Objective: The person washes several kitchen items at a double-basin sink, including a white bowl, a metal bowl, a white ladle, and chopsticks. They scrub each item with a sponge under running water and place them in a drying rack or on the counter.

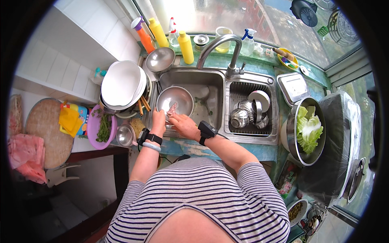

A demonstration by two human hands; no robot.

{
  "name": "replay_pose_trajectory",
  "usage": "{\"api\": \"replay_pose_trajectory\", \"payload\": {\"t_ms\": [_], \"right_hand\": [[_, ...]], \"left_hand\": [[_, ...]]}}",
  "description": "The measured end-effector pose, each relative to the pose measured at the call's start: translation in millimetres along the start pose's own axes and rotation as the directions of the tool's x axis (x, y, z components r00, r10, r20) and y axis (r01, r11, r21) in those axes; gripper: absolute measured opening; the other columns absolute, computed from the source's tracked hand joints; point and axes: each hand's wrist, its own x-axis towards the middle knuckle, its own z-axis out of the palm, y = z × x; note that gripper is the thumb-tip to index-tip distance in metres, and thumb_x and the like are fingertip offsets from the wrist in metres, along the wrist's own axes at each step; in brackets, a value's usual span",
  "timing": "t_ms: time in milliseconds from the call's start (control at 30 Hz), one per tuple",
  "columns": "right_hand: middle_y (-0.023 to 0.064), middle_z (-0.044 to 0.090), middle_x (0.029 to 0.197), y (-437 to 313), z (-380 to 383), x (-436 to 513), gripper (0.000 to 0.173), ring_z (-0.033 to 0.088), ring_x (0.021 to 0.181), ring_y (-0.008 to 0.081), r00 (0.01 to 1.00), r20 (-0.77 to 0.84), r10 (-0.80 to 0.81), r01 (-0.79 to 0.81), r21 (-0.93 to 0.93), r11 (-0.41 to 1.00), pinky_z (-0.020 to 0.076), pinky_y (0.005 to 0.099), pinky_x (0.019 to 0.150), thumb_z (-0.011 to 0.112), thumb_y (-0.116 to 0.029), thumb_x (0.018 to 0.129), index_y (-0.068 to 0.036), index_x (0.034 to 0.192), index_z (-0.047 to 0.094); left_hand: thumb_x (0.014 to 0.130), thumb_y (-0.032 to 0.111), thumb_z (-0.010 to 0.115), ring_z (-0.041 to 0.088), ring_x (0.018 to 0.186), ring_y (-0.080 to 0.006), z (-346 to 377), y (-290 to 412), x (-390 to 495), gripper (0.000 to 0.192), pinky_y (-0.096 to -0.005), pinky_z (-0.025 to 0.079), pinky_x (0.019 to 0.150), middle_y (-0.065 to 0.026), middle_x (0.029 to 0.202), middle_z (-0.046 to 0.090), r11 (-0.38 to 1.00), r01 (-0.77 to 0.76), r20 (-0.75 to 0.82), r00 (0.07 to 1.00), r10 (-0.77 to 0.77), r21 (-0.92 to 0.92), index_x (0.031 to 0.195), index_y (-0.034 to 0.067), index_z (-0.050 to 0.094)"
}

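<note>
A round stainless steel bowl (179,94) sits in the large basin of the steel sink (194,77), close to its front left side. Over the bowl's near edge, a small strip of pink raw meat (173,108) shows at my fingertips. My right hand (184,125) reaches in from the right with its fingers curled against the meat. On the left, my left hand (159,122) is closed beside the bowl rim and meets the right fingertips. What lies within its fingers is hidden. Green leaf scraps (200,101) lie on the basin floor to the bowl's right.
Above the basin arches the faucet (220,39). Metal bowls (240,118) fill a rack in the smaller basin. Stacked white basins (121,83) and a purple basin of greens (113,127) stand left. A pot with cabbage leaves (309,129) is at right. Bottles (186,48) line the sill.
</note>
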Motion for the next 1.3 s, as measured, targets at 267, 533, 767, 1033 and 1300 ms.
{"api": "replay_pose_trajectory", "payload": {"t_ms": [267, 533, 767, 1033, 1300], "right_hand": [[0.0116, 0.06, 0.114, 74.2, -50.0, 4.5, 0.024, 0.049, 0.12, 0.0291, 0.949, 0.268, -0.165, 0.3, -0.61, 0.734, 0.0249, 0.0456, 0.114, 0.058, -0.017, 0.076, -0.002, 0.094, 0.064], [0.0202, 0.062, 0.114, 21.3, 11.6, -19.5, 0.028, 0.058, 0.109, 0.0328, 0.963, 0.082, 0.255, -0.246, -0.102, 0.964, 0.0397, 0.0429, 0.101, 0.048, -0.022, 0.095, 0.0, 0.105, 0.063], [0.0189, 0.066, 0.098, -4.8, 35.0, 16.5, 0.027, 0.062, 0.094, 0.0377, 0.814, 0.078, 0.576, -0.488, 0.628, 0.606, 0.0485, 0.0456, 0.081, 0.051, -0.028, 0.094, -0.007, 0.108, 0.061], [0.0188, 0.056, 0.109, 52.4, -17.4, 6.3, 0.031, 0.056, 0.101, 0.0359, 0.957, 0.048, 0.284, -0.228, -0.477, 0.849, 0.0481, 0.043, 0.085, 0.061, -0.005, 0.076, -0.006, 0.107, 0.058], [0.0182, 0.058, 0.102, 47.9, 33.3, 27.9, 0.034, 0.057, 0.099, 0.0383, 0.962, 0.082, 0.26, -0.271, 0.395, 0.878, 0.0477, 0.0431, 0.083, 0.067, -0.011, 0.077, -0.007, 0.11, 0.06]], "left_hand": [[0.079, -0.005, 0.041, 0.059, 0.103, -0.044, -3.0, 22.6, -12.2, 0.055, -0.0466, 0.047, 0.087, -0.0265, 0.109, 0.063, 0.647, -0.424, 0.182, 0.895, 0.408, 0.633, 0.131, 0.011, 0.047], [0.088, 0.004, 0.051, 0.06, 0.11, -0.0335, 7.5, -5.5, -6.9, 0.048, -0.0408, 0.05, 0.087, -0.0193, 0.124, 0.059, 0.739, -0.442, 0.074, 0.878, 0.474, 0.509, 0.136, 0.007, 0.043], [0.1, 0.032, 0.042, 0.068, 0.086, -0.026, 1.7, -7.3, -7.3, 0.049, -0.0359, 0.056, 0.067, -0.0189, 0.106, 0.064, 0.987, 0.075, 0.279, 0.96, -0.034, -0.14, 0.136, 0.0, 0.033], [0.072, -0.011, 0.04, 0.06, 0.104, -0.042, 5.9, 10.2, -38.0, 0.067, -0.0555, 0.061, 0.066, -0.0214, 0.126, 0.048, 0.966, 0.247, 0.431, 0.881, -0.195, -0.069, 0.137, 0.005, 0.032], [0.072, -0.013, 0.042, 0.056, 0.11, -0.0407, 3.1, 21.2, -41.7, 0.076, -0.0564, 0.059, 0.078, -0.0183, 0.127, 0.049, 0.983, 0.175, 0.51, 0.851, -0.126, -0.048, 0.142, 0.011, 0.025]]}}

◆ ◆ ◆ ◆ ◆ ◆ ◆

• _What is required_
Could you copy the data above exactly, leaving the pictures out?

• _Result of this task_
Objective: The person washes several kitchen items at a double-basin sink, including a white bowl, a metal bowl, a white ladle, and chopsticks. They scrub each item with a sponge under running water and place them in a drying rack or on the counter.


A demonstration by two human hands; no robot.

{
  "name": "replay_pose_trajectory",
  "usage": "{\"api\": \"replay_pose_trajectory\", \"payload\": {\"t_ms\": [_], \"right_hand\": [[_, ...]], \"left_hand\": [[_, ...]]}}",
  "description": "The measured end-effector pose, each relative to the pose measured at the call's start: translation in millimetres along the start pose's own axes and rotation as the directions of the tool's x axis (x, y, z components r00, r10, r20) and y axis (r01, r11, r21) in those axes; gripper: absolute measured opening; the other columns absolute, computed from the source's tracked hand joints; point and axes: each hand's wrist, its own x-axis towards the middle knuckle, its own z-axis out of the palm, y = z × x; note that gripper is the thumb-tip to index-tip distance in metres, and thumb_x and the like are fingertip offsets from the wrist in metres, along the wrist's own axes at each step; in brackets, a value's usual span",
  "timing": "t_ms: time in milliseconds from the call's start (control at 30 Hz), one per tuple",
  "columns": "right_hand: middle_y (-0.023 to 0.064), middle_z (-0.044 to 0.090), middle_x (0.029 to 0.197), y (-437 to 313), z (-380 to 383), x (-436 to 513), gripper (0.000 to 0.173), ring_z (-0.033 to 0.088), ring_x (0.021 to 0.181), ring_y (-0.008 to 0.081), r00 (0.01 to 1.00), r20 (-0.77 to 0.84), r10 (-0.80 to 0.81), r01 (-0.79 to 0.81), r21 (-0.93 to 0.93), r11 (-0.41 to 1.00), pinky_z (-0.020 to 0.076), pinky_y (0.005 to 0.099), pinky_x (0.019 to 0.150), thumb_z (-0.011 to 0.112), thumb_y (-0.116 to 0.029), thumb_x (0.018 to 0.129), index_y (-0.068 to 0.036), index_x (0.034 to 0.192), index_z (-0.047 to 0.094); left_hand: thumb_x (0.014 to 0.130), thumb_y (-0.032 to 0.111), thumb_z (-0.010 to 0.115), ring_z (-0.041 to 0.088), ring_x (0.018 to 0.186), ring_y (-0.080 to 0.006), z (-346 to 377), y (-290 to 412), x (-390 to 495), gripper (0.000 to 0.192), pinky_y (-0.096 to -0.005), pinky_z (-0.025 to 0.079), pinky_x (0.019 to 0.150), middle_y (-0.065 to 0.026), middle_x (0.029 to 0.202), middle_z (-0.046 to 0.090), r11 (-0.38 to 1.00), r01 (-0.77 to 0.76), r20 (-0.75 to 0.82), r00 (0.07 to 1.00), r10 (-0.77 to 0.77), r21 (-0.92 to 0.92), index_x (0.031 to 0.195), index_y (-0.034 to 0.067), index_z (-0.050 to 0.094)"
}

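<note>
A round stainless steel bowl (179,94) sits in the large basin of the steel sink (194,77), close to its front left side. Over the bowl's near edge, a small strip of pink raw meat (173,108) shows at my fingertips. My right hand (184,125) reaches in from the right with its fingers curled against the meat. On the left, my left hand (159,122) is closed beside the bowl rim and meets the right fingertips. What lies within its fingers is hidden. Green leaf scraps (200,101) lie on the basin floor to the bowl's right.
Above the basin arches the faucet (220,39). Metal bowls (240,118) fill a rack in the smaller basin. Stacked white basins (121,83) and a purple basin of greens (113,127) stand left. A pot with cabbage leaves (309,129) is at right. Bottles (186,48) line the sill.
</note>
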Motion for the next 1.3 s, as measured, targets at 267, 533, 767, 1033 and 1300 ms.
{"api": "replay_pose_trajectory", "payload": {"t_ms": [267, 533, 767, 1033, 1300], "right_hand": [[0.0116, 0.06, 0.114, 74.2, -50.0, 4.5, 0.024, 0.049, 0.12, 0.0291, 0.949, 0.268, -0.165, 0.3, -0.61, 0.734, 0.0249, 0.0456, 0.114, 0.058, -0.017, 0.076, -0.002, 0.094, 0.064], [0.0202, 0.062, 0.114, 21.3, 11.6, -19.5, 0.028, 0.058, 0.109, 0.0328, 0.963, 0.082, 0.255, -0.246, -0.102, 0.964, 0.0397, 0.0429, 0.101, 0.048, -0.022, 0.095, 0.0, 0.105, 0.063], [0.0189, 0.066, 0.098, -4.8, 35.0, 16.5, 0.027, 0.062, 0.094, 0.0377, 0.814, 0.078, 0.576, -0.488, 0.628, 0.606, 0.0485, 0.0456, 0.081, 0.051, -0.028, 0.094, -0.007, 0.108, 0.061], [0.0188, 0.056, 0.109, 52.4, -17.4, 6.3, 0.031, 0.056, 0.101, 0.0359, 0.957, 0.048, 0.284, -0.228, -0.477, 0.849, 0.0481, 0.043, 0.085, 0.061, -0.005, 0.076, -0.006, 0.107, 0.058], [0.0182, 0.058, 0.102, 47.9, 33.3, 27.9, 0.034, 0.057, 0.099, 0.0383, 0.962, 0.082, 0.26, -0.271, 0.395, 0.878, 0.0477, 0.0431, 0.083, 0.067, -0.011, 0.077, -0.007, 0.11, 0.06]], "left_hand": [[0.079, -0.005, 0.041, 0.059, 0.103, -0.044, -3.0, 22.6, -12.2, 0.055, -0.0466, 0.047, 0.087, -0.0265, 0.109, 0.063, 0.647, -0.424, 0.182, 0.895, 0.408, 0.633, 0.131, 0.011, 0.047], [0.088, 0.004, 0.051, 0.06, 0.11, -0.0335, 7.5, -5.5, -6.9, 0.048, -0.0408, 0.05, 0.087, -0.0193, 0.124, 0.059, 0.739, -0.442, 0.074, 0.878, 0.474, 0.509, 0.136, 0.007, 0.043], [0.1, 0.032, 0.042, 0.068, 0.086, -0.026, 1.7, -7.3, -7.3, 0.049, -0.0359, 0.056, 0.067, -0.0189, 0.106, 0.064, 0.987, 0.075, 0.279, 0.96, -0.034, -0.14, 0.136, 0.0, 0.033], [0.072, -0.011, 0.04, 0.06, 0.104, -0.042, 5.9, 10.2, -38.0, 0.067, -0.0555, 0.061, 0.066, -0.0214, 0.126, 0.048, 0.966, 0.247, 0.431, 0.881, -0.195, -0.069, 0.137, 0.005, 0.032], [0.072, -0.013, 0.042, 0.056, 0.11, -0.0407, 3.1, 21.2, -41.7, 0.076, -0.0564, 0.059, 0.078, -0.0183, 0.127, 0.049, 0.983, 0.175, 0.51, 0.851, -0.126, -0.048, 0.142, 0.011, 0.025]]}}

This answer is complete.